VOGONS


Reply 20 of 22, by j^aws

User metadata
Rank Oldbie
Rank
Oldbie

^^ Check if your BIOS has options for '8bit/ 16bit IO Recovery Time' or something similar, and add more latency to see if that fixes it. Also try swapping 8bit/ 16bit around so that one has more latency than the other, and vice-versa. Just a suggestion if no one has tried this yet...

Reply 21 of 22, by LunarG

User metadata
Rank Oldbie
Rank
Oldbie

I didn't replace my motherboard, I changed CPU's, but perhaps more importantly, removed my network adapter. I have not put the network adapter back in the system, because I don't really need Ethernet connectivity for a system that old, so I cannot say for sure that there wasn't some conflict between the GUS and the network adapter. Although, for a while they coexisted harmoniously and the problem only "suddenly appeared".
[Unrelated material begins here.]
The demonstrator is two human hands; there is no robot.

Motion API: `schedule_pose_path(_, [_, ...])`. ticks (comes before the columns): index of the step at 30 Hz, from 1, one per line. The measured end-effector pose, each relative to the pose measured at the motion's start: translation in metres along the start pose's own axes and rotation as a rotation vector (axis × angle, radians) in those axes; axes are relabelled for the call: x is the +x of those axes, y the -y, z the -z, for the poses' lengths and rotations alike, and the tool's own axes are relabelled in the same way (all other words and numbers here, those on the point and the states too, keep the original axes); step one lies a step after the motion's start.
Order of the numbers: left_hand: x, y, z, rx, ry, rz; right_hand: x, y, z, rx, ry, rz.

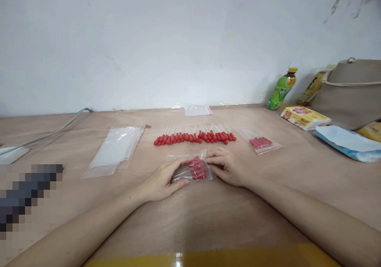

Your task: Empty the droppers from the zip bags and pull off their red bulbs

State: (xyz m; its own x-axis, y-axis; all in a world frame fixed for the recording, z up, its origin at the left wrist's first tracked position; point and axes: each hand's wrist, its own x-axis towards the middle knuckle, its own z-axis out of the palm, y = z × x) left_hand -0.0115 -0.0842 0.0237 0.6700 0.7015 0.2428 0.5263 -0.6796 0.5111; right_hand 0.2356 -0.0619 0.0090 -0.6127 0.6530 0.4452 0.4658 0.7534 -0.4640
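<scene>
A clear zip-lock bag [182, 173] lies on the table in front of me with several red-ended sticks [197, 168] inside. My left hand [165, 180] grips its left end, thumb at the near edge and fingers over the far edge. My right hand [226, 166] has its bent fingers on the right end, by the zip strip; the fingertips are partly hidden by the plastic. Just beyond the bag, a row of loose red-ended sticks [195, 137] with thin, pale, pointed shafts lies with the red ends towards me.
A filled zip-lock bag [259, 142] lies to the right. Flat zip-lock bags [114, 148] are stacked at left, another white packet [198, 110] by the wall. A green bottle [282, 89], tissue pack [305, 117], blue pack [348, 143] and grey bag [351, 92] stand right. A cable [56, 131] runs left.
</scene>
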Motion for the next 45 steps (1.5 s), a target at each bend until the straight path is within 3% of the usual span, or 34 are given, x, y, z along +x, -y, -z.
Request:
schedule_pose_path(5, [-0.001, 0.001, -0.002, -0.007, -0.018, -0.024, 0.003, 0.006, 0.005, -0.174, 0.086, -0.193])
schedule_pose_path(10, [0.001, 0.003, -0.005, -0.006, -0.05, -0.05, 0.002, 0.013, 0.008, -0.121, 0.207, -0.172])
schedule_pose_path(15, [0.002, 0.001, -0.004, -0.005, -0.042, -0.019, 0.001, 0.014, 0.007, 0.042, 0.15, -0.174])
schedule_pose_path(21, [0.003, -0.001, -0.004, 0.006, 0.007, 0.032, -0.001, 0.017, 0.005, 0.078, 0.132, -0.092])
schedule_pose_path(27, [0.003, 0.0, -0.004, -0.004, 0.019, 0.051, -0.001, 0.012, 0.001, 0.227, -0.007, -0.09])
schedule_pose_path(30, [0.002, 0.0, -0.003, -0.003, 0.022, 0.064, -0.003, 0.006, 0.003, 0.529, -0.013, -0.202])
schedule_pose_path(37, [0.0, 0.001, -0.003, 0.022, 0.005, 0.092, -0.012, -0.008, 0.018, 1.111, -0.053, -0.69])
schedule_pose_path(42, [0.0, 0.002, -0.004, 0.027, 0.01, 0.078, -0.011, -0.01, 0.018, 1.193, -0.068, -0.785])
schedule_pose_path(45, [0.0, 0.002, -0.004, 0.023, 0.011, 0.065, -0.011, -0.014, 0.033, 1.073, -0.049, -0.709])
WinXP : PIII 1.4GHz, 512MB RAM, 73GB SCSI HDD, Matrox Parhelia, SB Audigy 2.
Win98se : K6-3+ 500MHz, 256MB RAM, 80GB HDD, Matrox Millennium G400 MAX, Voodoo 2, SW1000XG.
DOS6.22 : Intel DX4, 64MB RAM, 1.6GB HDD, Diamond Stealth64 DRAM, GUS 1MB, SB16.
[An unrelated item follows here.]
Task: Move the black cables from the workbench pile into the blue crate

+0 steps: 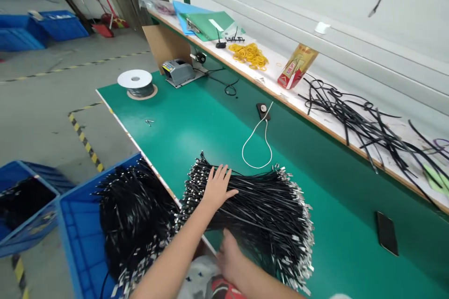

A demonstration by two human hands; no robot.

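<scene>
A large pile of black cables [259, 201] with silvery ends lies across the green table [351, 252] in front of me. My left hand [218, 189] rests on top of the pile near its left end, palm down and fingers spread. At the pile's near side, by the table edge, is my right hand [229, 254]; it is blurred and its fingers are largely hidden, so I cannot tell whether it grips any cables. More black cables [135, 210] fill much of the blue bin [80, 229] at left.
A white-flanged spool [136, 78] and a grey tape dispenser [178, 72] stand at the table's far end. A small black device [263, 111] with a white cord and a phone [387, 232] lie on it. The shelf [277, 86] bears yellow rubber bands [249, 55] and black strips [365, 121].
</scene>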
Reply 22 of 22, by mOBSCENE

User metadata
Rank Newbie
Rank
Newbie
j^aws wrote:

^^ Check if your BIOS has options for '8bit/ 16bit IO Recovery Time' or something similar, and add more latency to see if that fixes it. Also try swapping 8bit/ 16bit around so that one has more latency than the other, and vice-versa. Just a suggestion if no one has tried this yet...

Thanks for your suggestion. My BIOS only has an option for "IO Recovery Time". I've changed this from the default 0 to 1,2 and 3, but it did not have any effect on the distorted sound unfortunately.

LunarG wrote:

I didn't replace my motherboard, I changed CPU's, but perhaps more importantly, removed my network adapter. I have not put the network adapter back in the system, because I don't really need Ethernet connectivity for a system that old, so I cannot say for sure that there wasn't some conflict between the GUS and the network adapter. Although, for a while they coexisted harmoniously and the problem only "suddenly appeared".
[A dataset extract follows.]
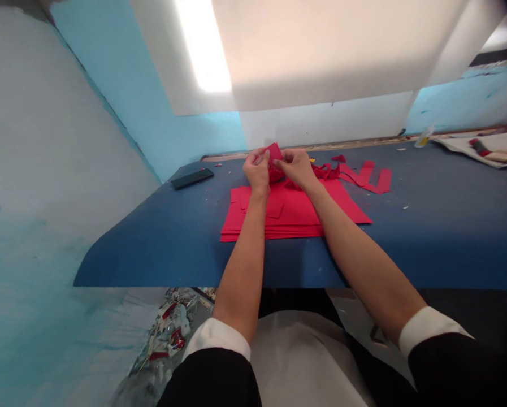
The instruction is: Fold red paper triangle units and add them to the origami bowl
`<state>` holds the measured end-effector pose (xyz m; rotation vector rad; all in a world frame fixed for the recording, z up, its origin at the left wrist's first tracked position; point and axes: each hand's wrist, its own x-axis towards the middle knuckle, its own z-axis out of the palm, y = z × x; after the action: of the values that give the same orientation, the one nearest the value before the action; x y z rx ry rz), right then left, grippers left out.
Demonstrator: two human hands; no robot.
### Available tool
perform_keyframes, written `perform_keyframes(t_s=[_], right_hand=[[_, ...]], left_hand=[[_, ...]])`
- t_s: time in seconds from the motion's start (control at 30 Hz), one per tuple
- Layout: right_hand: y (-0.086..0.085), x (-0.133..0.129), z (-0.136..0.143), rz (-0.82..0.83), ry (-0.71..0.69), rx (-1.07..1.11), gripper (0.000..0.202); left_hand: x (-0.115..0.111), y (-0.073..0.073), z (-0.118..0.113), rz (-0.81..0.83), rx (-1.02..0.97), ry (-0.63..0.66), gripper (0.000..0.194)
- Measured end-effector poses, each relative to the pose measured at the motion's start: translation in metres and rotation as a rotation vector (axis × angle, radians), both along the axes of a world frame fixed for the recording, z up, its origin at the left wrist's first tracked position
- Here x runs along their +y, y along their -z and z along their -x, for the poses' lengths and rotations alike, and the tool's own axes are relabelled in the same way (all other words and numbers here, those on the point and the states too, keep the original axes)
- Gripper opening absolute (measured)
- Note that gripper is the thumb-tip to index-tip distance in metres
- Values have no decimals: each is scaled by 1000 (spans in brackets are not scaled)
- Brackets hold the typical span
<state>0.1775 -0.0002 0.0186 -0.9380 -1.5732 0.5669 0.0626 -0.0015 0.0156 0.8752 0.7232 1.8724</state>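
Between my two hands, above the back of a paper stack, is a small piece of red paper (pixel 274 152). My left hand (pixel 257 168) grips its left side with bent fingers. My right hand (pixel 296 168) pinches its lower right side. Beneath them lies a stack of red paper sheets (pixel 304 210), with smaller cut red pieces (pixel 261 204) on top at the left. Folded red paper scraps (pixel 326 171) sit just beyond my right wrist. Whether the held piece is folded or joined to the red paper under it, I cannot tell.
A dark phone-like slab (pixel 193 178) lies at the left of the blue table (pixel 160 237). Red paper strips (pixel 369 178) are to the right. A small glue bottle (pixel 425 137) stands at the back right, near a brush (pixel 486 150) on pale sheets. Litter (pixel 172 328) covers the floor below left.
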Motion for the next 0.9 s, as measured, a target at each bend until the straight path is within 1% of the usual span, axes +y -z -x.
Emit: perform_keyframes(t_s=[0.1, 0.17, 0.37, 0.53, 0.63, 0.77, 0.9], right_hand=[[-1, -5, 0, -31, 37, -86, 17], [-1, -6, 0, -48, 44, -92, 17], [3, 6, 2, -3, -16, 82, 19], [4, 10, 2, 30, -26, 195, 40], [1, 8, 1, 54, -12, 251, 48], [-4, 4, 3, 113, 6, 279, 47], [-5, 2, 7, 147, -1, 263, 46]], left_hand=[[0, -1, 1, 8, -18, -11, 12], [0, -1, 1, 5, -31, -12, 12], [-4, -2, -1, -39, -75, 38, 11], [-7, -5, -1, 26, -114, 60, 10], [-7, -6, 0, 80, -113, 56, 17], [-9, -8, 1, 102, -80, 47, 12], [-16, -13, -1, 129, -90, 44, 8]])
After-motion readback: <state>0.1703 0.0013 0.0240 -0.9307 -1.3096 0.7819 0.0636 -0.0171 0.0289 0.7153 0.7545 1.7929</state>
Sorry, I misread that (changing CPU instead of mobo). Thanks for your reply.
I've removed the network adapter, but it sadly has no effect on the GUS. Also, I find it very convenient to have a network adapter available at my DOS machine, for imaging to a Samba share or copying new games over. So I'm kind of glad this is not causing the problem 😀

I will see if removing any other add-on card has an effect on the GUS. I really want to solve this!